Development of the DC3 began in 1934 after the initial single versions of the DC1 and DC2 which made their inaugural flights in 1933 and 1934 respectively. At the request of American Airlines, Douglas was asked to develop an improved version of the DC2 to be used on transcontinental sleeper flights. This variant of the DC3 flew for the first time on December 17, 1935.
Prior to World War 2 the DC3 became the aircraft of choice for US airlines such as United, American, TWA and Eastern. With its great versatility and profitability more than 400 were sold by the end of 1941.
With the United States entering World War 2 in late 1941 the production of the DC3 increased significantly. The US Army's requirement for a transport aircraft resulted in the production of more than 10,000 military DC3s known as the C47 Skytrain. This aircraft became the standard for the US and its allies.
After the war thousands of surplus C47s were converted to civil service and became the backbone of the airline industry worldwide. Many of them remained in regular service well into the 1950s. Even today, over 70 years after its first flight, the DC3 remains in operation with small operators all over the world primarily in the cargo industry.The common saying amongst pilots and aviation enthusiasts is that "the only replacement for the DC3 is another DC3."
Canadian Pacific Airlines (CPAL), the predecessor to CP Air, acquired a fleet of 17 surplus C47s during 1946 and 1947. The aircraft were refurbished and entered service on domestic routes mainly to remote communities in Canada. With the withdrawal of these services in the late 1950s CPAL began selling off its fleet of DC3s however, CF-CRX remained with CP Air for pilot training purposes.

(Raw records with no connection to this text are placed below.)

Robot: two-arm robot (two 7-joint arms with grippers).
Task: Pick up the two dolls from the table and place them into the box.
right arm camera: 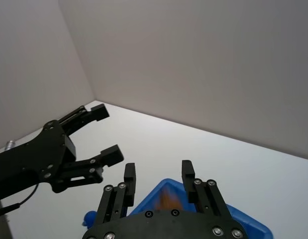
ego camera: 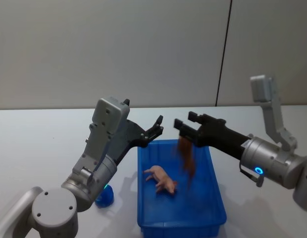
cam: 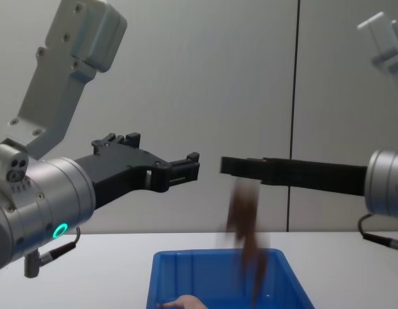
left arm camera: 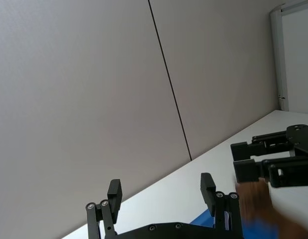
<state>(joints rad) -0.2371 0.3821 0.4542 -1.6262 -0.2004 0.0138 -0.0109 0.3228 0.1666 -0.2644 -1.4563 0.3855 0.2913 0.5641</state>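
Our right gripper hangs spread above the box so the brown doll, blurred just beneath it, drops inside beside the pink doll below; our left gripper hovers spread nearby, empty.

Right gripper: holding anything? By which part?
Nothing is held. The right gripper is open over the box; the reddish-brown doll is a blur below it, out of its grasp. The left gripper is open and empty too.
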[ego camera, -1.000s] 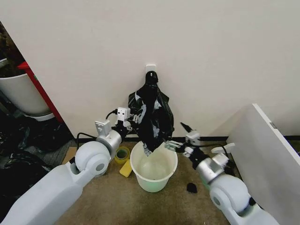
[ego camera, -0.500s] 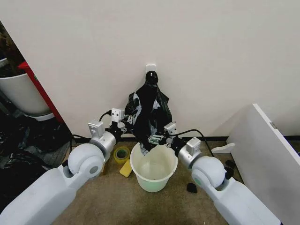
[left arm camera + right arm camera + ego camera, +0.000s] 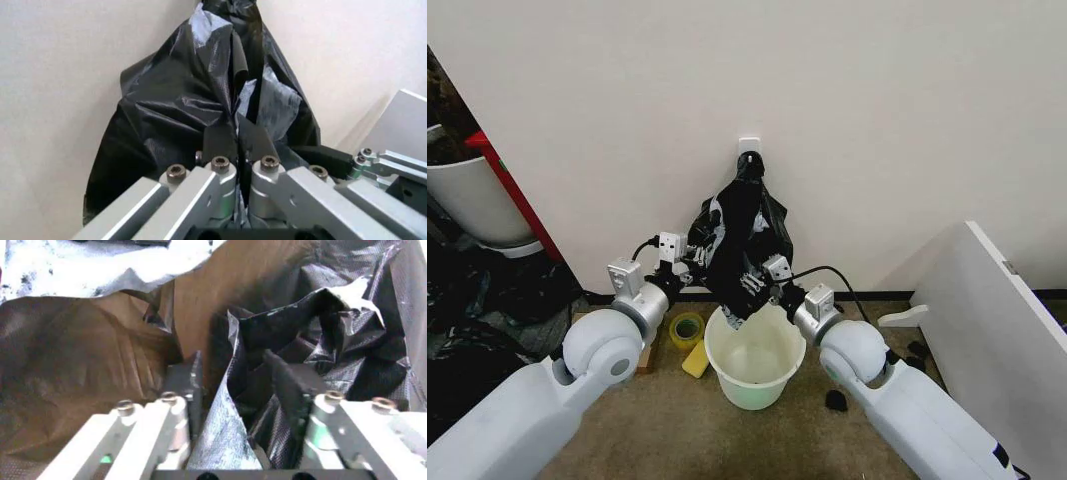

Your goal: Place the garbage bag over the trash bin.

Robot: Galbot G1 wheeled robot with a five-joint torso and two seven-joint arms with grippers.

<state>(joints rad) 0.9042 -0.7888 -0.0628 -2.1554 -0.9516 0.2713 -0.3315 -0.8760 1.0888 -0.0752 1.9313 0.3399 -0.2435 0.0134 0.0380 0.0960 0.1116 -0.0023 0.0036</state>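
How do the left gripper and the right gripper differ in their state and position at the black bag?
The left gripper is shut on the garbage bag, its fingers pressed together on a fold; the right gripper is open, with a bag edge standing between its spread fingers. The left gripper sits at the bag's left side, the right gripper at its lower end, above the trash bin. Both touch the same hanging bag.

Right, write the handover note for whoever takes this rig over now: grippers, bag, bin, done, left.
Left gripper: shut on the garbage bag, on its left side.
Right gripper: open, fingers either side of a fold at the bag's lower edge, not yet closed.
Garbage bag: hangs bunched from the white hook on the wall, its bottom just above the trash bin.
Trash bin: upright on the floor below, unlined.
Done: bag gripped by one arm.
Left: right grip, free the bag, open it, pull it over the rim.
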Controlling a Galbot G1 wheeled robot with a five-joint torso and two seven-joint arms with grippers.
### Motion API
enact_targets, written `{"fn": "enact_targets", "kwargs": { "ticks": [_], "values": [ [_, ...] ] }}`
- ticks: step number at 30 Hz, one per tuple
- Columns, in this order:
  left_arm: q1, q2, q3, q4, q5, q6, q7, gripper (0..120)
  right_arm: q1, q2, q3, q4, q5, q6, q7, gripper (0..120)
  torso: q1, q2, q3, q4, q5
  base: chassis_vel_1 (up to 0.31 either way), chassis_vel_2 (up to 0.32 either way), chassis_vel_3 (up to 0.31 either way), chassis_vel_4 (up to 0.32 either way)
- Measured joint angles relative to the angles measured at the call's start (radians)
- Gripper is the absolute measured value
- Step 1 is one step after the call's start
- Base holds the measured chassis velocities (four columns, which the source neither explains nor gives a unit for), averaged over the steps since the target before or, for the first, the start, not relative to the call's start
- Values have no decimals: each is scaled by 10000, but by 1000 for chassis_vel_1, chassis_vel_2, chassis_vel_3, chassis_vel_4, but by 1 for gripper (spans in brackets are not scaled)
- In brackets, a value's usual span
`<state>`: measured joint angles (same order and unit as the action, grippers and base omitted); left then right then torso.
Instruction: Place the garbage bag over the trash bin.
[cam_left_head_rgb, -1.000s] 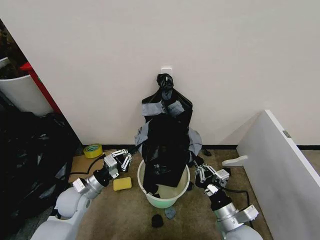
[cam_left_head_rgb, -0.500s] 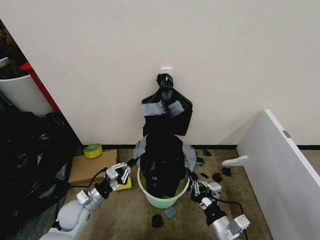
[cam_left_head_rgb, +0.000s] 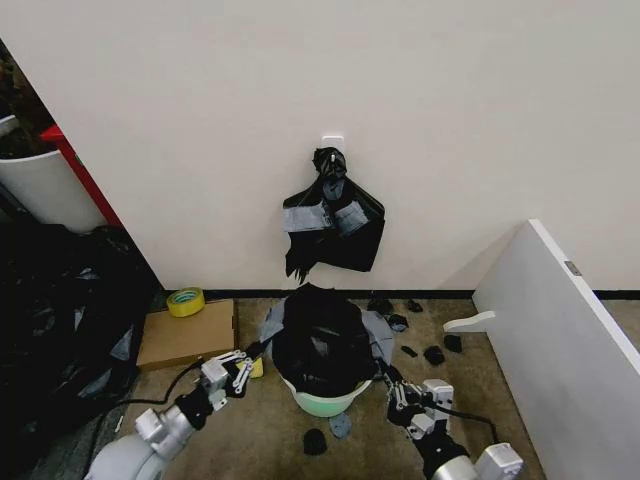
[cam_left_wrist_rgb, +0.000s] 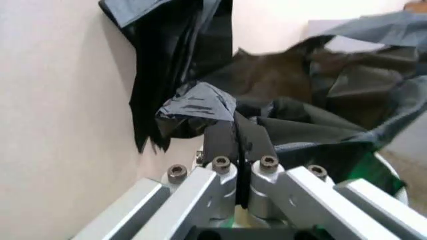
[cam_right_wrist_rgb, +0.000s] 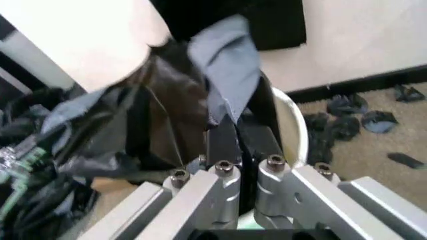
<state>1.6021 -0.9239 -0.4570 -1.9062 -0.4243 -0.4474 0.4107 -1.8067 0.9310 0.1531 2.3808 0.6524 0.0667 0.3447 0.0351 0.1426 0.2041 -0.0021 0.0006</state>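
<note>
Change since earlier frames: both grippers have come down and back toward the robot, drawing the bag from a tall upright drape to a low dome over the bin; the bundle on the wall hook has stayed.
Bag: glossy black, crumpled, mounded over the bin's mouth and hiding nearly all of the rim; grey-looking folds spill out at its left and right shoulders.
Bin: white bucket on the floor below the wall bundle, its lower wall and greenish base bare under the bag.
Key relation: bag lies between the two grippers, its spread running left to right across the bin; each gripper sits just beside the bin at its own side, low and near the rim, so neither arm is clearly nearer. Judged from this, the coming move turns on pulling each edge outward and down past the rim.
Left gripper: at the bin's left side; in the left wrist view its fingers are pressed together, pinching a fold of bag.
Right gripper: at the bin's right side; in the right wrist view its fingers are pressed together on bag film, with the white rim just behind.
Progress (judgement): mouth covered, skirt not yet drawn down the wall.
Bundle: black, with grey patches, hung on the wall above, apart from the bag.
</note>
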Motion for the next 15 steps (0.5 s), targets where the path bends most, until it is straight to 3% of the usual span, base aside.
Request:
{"fn": "enact_targets", "kwargs": {
  "ticks": [5, 15],
  "values": [
    [563, 480, -116, -170, 630, 60, -351, 0, -49, -201, -89, -110, -232, -400, 277, 0, 0, 0, 0, -5, -2, 0, 0, 0, 0],
    [80, -355, 431, 1115, 1694, -393, -520, 0, 570, 450, -492, -2490, -2083, 448, -1100, 0, 0, -1, 0, -5, -2, 0, 0, 0, 0]
  ]
}}
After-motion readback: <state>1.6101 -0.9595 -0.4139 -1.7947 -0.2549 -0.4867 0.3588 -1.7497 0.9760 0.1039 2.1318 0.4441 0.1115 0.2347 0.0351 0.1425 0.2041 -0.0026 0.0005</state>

On July 4 1974 CF-CRX was used to fly a group of Air Cadets on a tour of the Fraser Valley, BC. The group landed at Abbotsford and after taking off the pilot was unable to get a positive indication that the landing gear had retracted. The pilot had no alternative but to return to Abbotsford and the crew and passengers were taken to Vancouver by bus. The following day CF-CRX was ferried to Vancouver with its landing gear down and on October 23 1974 the aircraft was sold.